In the hydrophilic phase, we obtained the highest total flavonoid content at pH 4.5 (99.33 ± 0.27μmoles QE/100 g DW), the greatest in antioxidant capacity at pH 7.5 (7.92 ± 0.11μmoles Trolox/100 g DW) and highest phenolic content at pH 7.5 (95.29 ± 2.16 μmoles EG/100 g DW). The lowest values in total flavonoid content and phenol content were obtained after 24 h in pH 4.5 (t = 24 h) in the hydrophilic phase; however, the antioxidant capacity was the lowest in the lipophilic phase at pH 4.5.

The lowest flavonoid content values are found in the stamens and styles. However, the highest values are found in the tepals, approximately 43 mg QE/g DW, exceeding the flavonoid content of the bio-residues. According to some authors, a large variety of glycosylated flavanol derivatives esterified with phenylpropanoic acids, as well as kaempferol, quercetin, myricetin and naringenin, which are found in tepals [29]. The tepals contain a large amount and variety of flavonoids, as demonstrated Zeka et al., (2015), who determined a total flavonoid content in saffron tepals of about 130 mg rutin equivalents/g DW [37].

As we can see, our bio-residues flavonoid content values are similar to those obtained by Serrano-Díaz et al., (2021), although a different extraction method has been used. The values of the bio-residues are around 31–33 mg QE/g DW, being at the highest value when extracted at pH 7.5. This could be due to the composition of the bio-residues which, as mentioned above, were composed of tepals, styles and stamens discarded after taking stigmas for saffron. Therefore, the bio-residues probably owe their high flavonoid content to the tepals [6].

5. Conclusions

We showed that saffron bio-residues had a significant potential for antioxidant activity, as well as a high content of phenolic and flavonoid compounds, compared to other plant organs. The hydrophilic phase has been shown to be the one with the highest antioxidant activity capacity at pH 7.5 in both extraction and measurement.

Additionally, we found a striking colour difference (brown-orange, dark-green and light-green) depending of the pH that the extraction was carried out. Further work is needed to seek the ethology of the colour modification.
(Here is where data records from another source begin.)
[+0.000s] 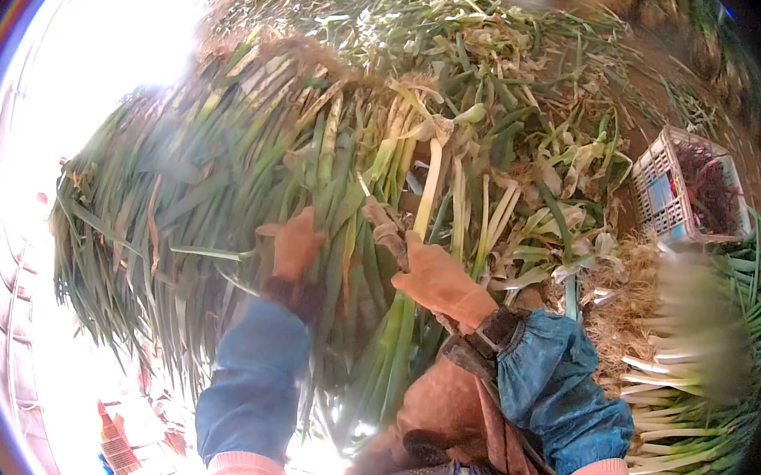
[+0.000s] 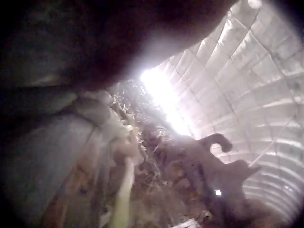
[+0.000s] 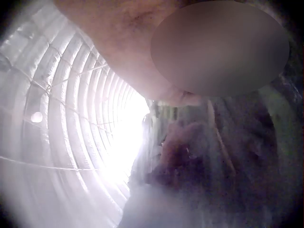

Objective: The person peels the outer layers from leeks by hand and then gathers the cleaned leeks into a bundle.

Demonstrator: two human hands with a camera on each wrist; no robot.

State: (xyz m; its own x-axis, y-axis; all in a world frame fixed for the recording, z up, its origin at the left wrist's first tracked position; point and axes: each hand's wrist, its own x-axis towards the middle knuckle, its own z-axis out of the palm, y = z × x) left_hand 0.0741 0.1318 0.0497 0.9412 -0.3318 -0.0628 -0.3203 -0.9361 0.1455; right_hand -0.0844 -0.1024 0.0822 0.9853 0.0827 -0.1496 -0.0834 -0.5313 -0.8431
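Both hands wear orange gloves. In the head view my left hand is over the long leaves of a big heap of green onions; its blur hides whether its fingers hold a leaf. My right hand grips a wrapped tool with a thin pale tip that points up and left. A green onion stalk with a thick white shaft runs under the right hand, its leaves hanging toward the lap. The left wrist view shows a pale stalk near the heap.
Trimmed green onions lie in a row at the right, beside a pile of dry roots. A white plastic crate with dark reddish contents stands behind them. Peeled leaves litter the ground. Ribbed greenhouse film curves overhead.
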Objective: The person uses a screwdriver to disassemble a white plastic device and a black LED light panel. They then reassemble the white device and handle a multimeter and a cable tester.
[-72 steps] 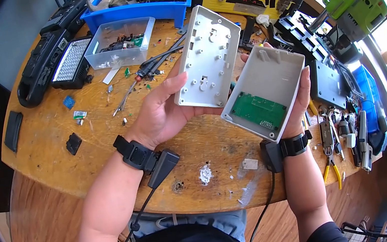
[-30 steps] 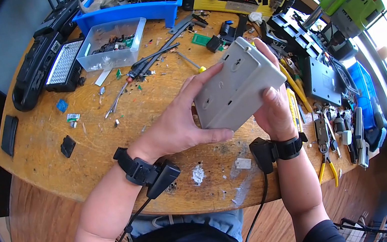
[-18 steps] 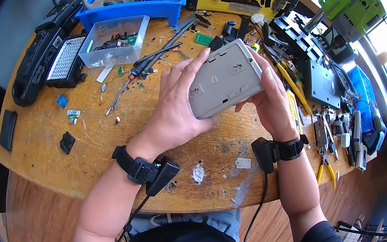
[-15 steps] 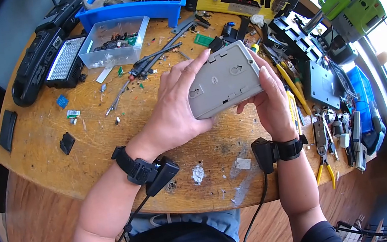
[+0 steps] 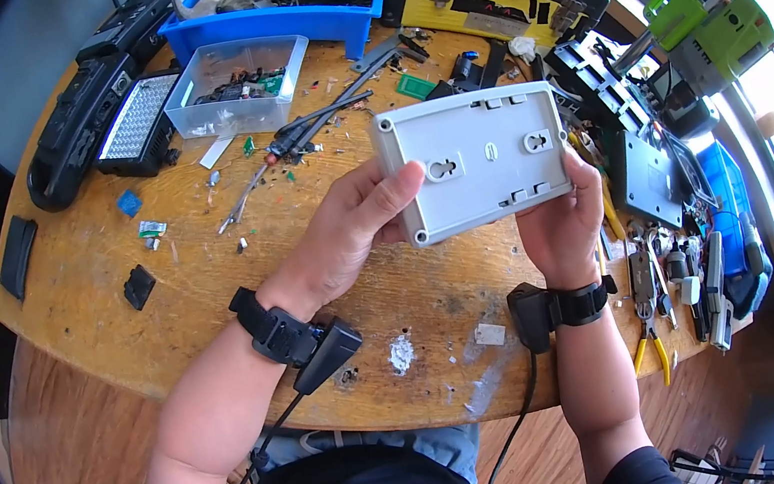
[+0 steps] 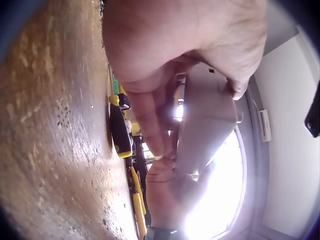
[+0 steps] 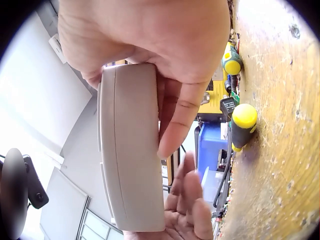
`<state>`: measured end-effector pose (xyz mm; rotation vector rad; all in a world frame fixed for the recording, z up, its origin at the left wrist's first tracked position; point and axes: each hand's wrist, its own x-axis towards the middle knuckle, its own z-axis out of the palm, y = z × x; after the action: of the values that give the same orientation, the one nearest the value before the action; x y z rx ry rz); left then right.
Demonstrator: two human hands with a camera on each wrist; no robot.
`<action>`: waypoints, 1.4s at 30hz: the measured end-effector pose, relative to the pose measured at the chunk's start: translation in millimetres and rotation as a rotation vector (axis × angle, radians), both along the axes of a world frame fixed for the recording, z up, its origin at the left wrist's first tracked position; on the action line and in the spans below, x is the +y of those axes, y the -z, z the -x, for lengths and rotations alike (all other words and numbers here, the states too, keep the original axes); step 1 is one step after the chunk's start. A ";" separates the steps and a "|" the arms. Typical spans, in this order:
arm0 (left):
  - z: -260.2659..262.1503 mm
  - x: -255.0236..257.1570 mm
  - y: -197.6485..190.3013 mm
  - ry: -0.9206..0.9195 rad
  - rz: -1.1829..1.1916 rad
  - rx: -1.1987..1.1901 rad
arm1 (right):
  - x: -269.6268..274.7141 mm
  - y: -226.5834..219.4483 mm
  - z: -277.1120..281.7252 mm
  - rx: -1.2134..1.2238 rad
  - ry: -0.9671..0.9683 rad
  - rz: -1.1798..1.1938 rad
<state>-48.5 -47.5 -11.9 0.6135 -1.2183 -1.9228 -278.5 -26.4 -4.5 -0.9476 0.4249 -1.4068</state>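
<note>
A light grey plastic case [image 5: 490, 187], its two halves together, is held above the bench with its back facing up. Two keyhole slots and small clips show on that back. My left hand [image 5: 340, 234] grips the left end, thumb on the back face and fingers underneath. At the right end, my right hand [image 5: 563, 234] holds the case with the thumb along its edge. A thin seam runs along the side of the case [image 7: 135, 150] in the right wrist view, where fingers reach beneath it. The inside of the case is hidden.
Screwdrivers [image 7: 243, 125] lie on the wooden bench [image 5: 158, 329] beneath the case. Behind stand a clear plastic bin [image 5: 240, 113] of scraps, a blue tray [image 5: 272, 27] and a yellow-black toolbox [image 5: 491, 2]. Yellow-handled pliers [image 5: 650, 342] and other tools crowd the right side.
The two halves, earlier apart with one in each hand and a green circuit board visible inside one, are now together. The case has since turned level, its back toward the head camera.
</note>
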 end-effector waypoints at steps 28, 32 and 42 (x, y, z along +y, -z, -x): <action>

We should consider these colour changes when saffron bio-residues are added to other products in order to obtain the undesired hues in the product. However, we reported that color differences do not statistically significant change the antioxidant activity of the compounds.

Future studies are needed to demonstrate the potential utilization of saffron bio-residues in food, animal feed, cosmetic and pharmaceutical industries, among others. Furthermore, saffron bio-residue use could lead to reduced economic and industrial costs and be a better option for environmental value.